You want to extract specimen IDs and file names from data that looks like this:

Specimen

BAM File

Index File

S1

S1.bam

S1.index

S2

S2.bam

S2.index

Note that there are two columns with file names in them.

Correct Output

BIOSPECIMEN.ID

GENOMIC_FILE.FILE_NAME

S1

S1.bam

S2

S2.bam

S1

S1.index

S2

S2.index

Solution with Parallel Column Stacking

Use Parallel Column Stacking to send both of the file columns to “File Name”:

operations = [
    keep_map(in_col="Specimen", out_col=CONCEPTS.BIOSPECIMEN.ID),
    keep_map(in_col="BAM File", out_col=CONCEPTS.GENOMIC_FILE.FILE_NAME),
    keep_map(in_col="Index File", out_col=CONCEPTS.GENOMIC_FILE.FILE_NAME)
]

Solution with Multiple Extractions

Do separate extractions.

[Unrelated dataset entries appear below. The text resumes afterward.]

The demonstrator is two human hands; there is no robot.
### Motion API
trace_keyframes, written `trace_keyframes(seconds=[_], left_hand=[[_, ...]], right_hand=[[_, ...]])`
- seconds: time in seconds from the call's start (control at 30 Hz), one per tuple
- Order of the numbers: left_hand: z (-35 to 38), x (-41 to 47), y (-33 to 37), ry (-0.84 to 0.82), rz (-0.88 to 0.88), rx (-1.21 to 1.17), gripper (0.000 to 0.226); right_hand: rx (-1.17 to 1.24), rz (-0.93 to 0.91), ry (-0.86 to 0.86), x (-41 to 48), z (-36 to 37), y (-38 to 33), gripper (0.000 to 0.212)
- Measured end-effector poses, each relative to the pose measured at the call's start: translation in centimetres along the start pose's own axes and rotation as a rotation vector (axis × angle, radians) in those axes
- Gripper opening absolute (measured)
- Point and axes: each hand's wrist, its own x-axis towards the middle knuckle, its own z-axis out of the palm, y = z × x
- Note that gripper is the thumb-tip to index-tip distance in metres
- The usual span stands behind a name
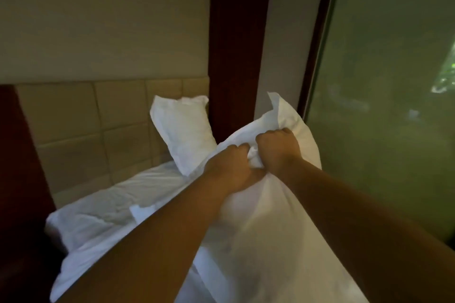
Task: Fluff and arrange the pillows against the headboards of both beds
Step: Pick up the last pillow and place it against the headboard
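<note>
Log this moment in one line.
left hand: grips held pillow | right hand: grips held pillow | second pillow: leans on headboard

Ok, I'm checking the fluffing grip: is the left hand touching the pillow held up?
Touching. The head view shows the left hand clenching a fold of the held pillow, fingers curled into the fabric.

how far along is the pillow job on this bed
Done: the first pillow stands tilted against the padded headboard. In hand: the left hand and right hand both grip a second pillow by bunched fabric, held off the bed. Left: setting it against the headboard. Only one bed shows, so the other cannot be judged.
</note>
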Motion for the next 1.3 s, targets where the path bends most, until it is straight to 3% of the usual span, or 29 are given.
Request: trace_keyframes(seconds=[0.1,0.17,0.23,0.3,0.4,0.47,0.6,0.73,0.8,0.83,0.9,0.97,1.0,1.07,1.17,1.3], left_hand=[[-4.6,0.5,-4.6,0.067,-0.027,0.082,0.055],[-7.1,1.5,-7.8,-0.011,-0.080,0.149,0.057],[-9.0,1.9,-10.9,-0.135,-0.180,0.142,0.075],[-9.6,1.4,-14.9,-0.106,-0.205,0.195,0.082],[-8.6,-0.6,-21.7,-0.037,-0.188,0.153,0.064],[-6.9,-1.6,-25.3,-0.105,-0.196,0.122,0.053],[-2.9,-2.3,-29.0,-0.154,-0.241,0.077,0.051],[-0.7,-2.4,-31.1,-0.053,-0.183,0.022,0.048],[0.3,-1.9,-32.4,0.094,-0.074,0.078,0.040],[0.5,-1.8,-32.8,0.082,-0.061,0.106,0.037],[1.6,-0.9,-33.8,0.043,-0.085,0.059,0.035],[2.2,-0.1,-33.8,0.122,0.012,0.198,0.033],[1.8,0.6,-33.6,0.084,0.012,0.191,0.029],[1.8,3.3,-34.2,-0.028,-0.027,0.211,0.029],[0.1,7.2,-35.2,-0.185,-0.169,0.170,0.040],[-4.0,12.7,-36.6,-0.019,-0.149,0.181,0.037]], right_hand=[[0.100,0.042,0.100,2.4,-3.2,-4.3,0.032],[0.181,0.065,0.112,3.5,-5.2,-8.1,0.029],[0.249,0.111,0.111,4.8,-5.9,-11.8,0.024],[0.311,0.145,0.072,6.3,-5.8,-15.5,0.023],[0.362,0.147,-0.133,7.7,-4.4,-21.1,0.036],[0.329,0.098,-0.193,7.5,-2.4,-24.6,0.037],[0.268,-0.030,-0.092,6.7,0.0,-27.9,0.025],[0.274,-0.276,-0.034,7.9,0.9,-27.8,0.021],[0.320,-0.386,0.078,8.5,2.4,-27.8,0.017],[0.357,-0.416,0.118,9.0,3.7,-27.8,0.016],[0.419,-0.415,0.091,10.7,7.0,-27.8,0.018],[0.380,-0.445,-0.009,12.0,8.2,-28.5,0.020],[0.378,-0.466,-0.074,13.0,9.5,-28.6,0.028],[0.306,-0.503,-0.187,14.9,9.7,-29.0,0.015],[0.323,-0.511,0.005,18.2,9.0,-29.7,0.014],[0.303,-0.452,0.214,25.4,6.4,-30.0,0.029]])
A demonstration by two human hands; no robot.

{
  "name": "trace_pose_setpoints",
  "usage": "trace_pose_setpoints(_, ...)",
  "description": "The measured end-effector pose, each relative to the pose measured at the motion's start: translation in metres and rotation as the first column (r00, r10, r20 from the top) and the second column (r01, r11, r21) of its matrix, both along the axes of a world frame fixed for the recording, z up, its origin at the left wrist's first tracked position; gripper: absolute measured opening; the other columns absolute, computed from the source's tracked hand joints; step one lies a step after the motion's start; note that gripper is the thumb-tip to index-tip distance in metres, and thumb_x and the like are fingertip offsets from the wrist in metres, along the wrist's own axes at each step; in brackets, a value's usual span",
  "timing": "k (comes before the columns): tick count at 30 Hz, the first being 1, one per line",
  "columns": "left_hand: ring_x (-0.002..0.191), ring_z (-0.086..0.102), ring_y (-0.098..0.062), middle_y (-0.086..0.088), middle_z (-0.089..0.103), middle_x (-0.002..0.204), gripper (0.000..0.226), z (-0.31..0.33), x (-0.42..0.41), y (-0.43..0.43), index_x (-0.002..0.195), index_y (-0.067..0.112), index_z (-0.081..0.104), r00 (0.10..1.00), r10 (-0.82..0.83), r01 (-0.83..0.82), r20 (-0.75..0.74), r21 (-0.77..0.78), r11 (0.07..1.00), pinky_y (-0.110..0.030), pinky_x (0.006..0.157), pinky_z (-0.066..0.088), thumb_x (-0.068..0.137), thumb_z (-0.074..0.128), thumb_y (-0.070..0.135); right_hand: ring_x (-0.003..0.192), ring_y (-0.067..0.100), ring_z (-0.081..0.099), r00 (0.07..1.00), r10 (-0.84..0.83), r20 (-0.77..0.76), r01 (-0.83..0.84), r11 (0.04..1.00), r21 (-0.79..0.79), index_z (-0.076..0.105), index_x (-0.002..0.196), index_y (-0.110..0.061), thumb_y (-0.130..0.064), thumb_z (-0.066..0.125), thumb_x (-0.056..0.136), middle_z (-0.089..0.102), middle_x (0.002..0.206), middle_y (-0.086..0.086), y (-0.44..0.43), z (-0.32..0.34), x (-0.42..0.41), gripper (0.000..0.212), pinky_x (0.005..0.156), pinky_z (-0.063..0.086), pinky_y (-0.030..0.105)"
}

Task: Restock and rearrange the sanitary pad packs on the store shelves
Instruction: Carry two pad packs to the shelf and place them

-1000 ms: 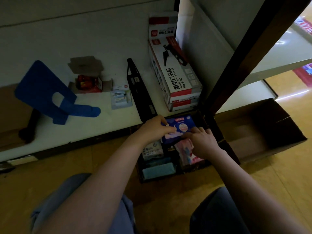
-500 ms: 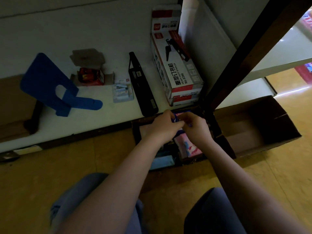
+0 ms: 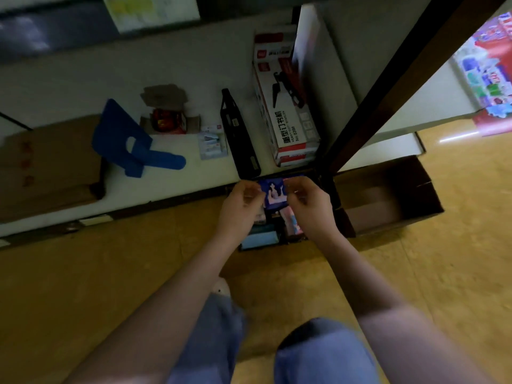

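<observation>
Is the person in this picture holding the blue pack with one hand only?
No: the left hand and the right hand each pinch one side of the blue pack.

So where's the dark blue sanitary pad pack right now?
Head view, centre: the dark blue sanitary pad pack is held between the left hand and right hand, just before the white shelf edge, near the red-and-white stapler box.

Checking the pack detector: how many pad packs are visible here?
4. A dark blue pack held between left hand and right hand; in the box below, a pink pack, a light blue pack, and a pale pack half behind the left hand. More may be hidden.
</observation>
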State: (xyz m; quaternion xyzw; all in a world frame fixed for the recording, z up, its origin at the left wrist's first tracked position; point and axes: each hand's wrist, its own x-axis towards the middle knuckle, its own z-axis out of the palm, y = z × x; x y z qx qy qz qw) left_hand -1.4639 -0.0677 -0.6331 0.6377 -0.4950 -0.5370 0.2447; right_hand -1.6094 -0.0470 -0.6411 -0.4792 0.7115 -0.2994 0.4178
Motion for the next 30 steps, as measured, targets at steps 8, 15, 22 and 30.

One with:

operations = [
    keep_map(in_col="Specimen", out_col=CONCEPTS.BIOSPECIMEN.ID),
    keep_map(in_col="BAM File", out_col=CONCEPTS.GENOMIC_FILE.FILE_NAME),
]

And one with:

operations = [
    keep_map(in_col="Specimen", out_col=CONCEPTS.BIOSPECIMEN.ID),
    keep_map(in_col="Index File", out_col=CONCEPTS.GENOMIC_FILE.FILE_NAME),
]

And then stack them later in your Transform function.